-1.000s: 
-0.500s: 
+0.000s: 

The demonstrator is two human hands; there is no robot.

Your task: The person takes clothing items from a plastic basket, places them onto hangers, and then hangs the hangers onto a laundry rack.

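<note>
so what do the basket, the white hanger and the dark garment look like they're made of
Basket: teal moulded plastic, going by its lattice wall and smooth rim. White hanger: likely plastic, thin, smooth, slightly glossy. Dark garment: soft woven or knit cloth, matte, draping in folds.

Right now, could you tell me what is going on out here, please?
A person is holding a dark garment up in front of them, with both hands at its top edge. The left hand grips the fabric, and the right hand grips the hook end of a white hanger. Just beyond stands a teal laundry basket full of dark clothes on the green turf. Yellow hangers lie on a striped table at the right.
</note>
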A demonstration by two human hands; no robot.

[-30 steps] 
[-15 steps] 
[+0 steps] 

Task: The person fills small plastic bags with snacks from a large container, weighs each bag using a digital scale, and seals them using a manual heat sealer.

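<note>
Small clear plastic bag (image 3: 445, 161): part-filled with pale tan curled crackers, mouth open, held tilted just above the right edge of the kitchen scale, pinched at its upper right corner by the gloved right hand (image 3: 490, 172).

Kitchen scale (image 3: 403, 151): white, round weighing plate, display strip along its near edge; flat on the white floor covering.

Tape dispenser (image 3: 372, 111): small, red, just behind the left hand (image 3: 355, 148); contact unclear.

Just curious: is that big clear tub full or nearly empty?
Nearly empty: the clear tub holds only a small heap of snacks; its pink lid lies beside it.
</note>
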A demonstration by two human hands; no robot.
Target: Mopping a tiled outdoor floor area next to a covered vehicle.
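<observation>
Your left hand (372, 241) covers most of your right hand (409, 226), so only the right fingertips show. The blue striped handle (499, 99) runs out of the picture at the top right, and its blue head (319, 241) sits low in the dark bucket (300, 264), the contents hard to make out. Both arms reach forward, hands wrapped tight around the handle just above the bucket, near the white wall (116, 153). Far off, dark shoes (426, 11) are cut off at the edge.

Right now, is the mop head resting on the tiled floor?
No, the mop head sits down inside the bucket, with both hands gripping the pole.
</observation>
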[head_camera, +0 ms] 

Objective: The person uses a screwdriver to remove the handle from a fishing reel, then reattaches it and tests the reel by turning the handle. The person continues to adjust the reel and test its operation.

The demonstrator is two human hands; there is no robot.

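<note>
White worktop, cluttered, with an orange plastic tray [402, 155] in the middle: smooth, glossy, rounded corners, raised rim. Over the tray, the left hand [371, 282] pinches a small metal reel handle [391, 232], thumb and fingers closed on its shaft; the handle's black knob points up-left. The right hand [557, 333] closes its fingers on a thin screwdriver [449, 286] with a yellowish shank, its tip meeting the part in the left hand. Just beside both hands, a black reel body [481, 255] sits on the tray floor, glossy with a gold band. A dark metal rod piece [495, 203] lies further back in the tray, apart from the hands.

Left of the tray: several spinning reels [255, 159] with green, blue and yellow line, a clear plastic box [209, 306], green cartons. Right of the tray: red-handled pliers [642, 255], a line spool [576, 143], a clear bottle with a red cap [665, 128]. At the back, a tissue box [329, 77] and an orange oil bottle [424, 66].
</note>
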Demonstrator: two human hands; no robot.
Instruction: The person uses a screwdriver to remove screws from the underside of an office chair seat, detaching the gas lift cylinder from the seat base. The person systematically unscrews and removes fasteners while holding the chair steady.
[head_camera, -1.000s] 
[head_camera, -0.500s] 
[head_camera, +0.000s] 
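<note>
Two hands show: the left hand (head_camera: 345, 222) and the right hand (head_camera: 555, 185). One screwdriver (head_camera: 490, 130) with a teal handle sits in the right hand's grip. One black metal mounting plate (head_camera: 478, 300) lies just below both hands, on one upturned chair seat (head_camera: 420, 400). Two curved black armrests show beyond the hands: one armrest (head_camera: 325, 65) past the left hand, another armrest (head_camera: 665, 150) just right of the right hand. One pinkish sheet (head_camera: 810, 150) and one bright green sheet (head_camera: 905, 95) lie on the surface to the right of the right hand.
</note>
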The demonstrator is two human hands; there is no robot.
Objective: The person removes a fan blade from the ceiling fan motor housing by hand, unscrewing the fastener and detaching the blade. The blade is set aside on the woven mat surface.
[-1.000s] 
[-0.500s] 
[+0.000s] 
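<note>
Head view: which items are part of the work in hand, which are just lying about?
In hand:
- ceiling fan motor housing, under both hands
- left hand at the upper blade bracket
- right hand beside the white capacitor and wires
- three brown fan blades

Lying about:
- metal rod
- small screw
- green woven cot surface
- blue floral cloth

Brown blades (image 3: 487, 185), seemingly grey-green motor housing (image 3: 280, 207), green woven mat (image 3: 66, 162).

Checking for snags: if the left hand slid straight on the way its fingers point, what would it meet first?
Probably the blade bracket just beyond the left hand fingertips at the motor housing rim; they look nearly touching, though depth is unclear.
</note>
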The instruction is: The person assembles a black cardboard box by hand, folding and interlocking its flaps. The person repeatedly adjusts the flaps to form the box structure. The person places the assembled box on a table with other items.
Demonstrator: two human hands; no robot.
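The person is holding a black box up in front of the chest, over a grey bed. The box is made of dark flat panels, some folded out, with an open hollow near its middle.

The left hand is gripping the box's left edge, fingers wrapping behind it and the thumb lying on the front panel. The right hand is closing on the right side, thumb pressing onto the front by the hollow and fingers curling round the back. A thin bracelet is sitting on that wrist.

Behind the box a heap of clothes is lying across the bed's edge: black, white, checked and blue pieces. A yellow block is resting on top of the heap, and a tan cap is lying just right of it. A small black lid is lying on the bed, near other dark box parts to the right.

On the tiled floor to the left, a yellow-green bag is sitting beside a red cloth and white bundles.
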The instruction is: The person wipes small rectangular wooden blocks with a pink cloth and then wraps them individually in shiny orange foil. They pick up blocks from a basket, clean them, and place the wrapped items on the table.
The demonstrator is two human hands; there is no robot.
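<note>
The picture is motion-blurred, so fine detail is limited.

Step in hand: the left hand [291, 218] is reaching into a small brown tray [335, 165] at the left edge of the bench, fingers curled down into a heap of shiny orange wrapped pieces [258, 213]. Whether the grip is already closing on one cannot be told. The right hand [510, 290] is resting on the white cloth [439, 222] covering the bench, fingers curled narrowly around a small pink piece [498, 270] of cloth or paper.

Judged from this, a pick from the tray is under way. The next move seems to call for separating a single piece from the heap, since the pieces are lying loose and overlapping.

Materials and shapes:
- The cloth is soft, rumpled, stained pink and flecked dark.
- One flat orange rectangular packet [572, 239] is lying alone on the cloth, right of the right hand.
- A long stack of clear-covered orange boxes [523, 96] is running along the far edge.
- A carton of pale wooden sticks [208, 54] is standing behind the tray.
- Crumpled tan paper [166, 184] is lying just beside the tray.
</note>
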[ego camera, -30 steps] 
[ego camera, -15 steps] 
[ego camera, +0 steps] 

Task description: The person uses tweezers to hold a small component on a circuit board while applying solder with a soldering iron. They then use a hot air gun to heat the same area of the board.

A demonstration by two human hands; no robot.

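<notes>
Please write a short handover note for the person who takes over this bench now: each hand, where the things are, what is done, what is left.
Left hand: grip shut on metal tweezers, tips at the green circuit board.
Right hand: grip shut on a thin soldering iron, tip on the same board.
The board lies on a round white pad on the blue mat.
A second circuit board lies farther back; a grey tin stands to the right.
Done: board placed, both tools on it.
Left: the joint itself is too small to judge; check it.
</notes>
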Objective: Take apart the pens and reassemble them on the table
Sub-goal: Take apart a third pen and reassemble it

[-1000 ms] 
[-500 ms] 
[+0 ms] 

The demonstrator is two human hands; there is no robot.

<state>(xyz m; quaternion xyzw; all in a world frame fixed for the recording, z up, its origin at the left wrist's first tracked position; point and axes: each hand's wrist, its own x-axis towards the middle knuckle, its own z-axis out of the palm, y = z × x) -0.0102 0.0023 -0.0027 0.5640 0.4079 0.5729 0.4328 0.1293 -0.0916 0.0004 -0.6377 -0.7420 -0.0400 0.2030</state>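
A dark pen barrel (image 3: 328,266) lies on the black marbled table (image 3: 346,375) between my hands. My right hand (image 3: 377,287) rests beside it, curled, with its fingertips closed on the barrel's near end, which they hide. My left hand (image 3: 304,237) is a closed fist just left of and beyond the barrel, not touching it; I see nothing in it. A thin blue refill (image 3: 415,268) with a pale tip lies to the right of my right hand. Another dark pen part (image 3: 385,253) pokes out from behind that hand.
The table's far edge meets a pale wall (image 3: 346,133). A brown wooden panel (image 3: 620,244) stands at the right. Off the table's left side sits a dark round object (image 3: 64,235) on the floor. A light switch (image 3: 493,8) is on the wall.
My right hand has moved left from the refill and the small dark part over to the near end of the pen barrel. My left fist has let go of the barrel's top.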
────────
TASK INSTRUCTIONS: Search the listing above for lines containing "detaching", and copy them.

FINAL ANSWER:
Instruction: The person uses a screwdriver to remove screws from the underside of an office chair seat, detaching the gas lift cylinder from the seat base. The person systematically unscrews and removes fasteners while holding the chair steady.
Objective: The person removes a fan blade from the ceiling fan motor housing by hand, unscrewing the fastener and detaching the blade. The blade is set aside on the woven mat surface.

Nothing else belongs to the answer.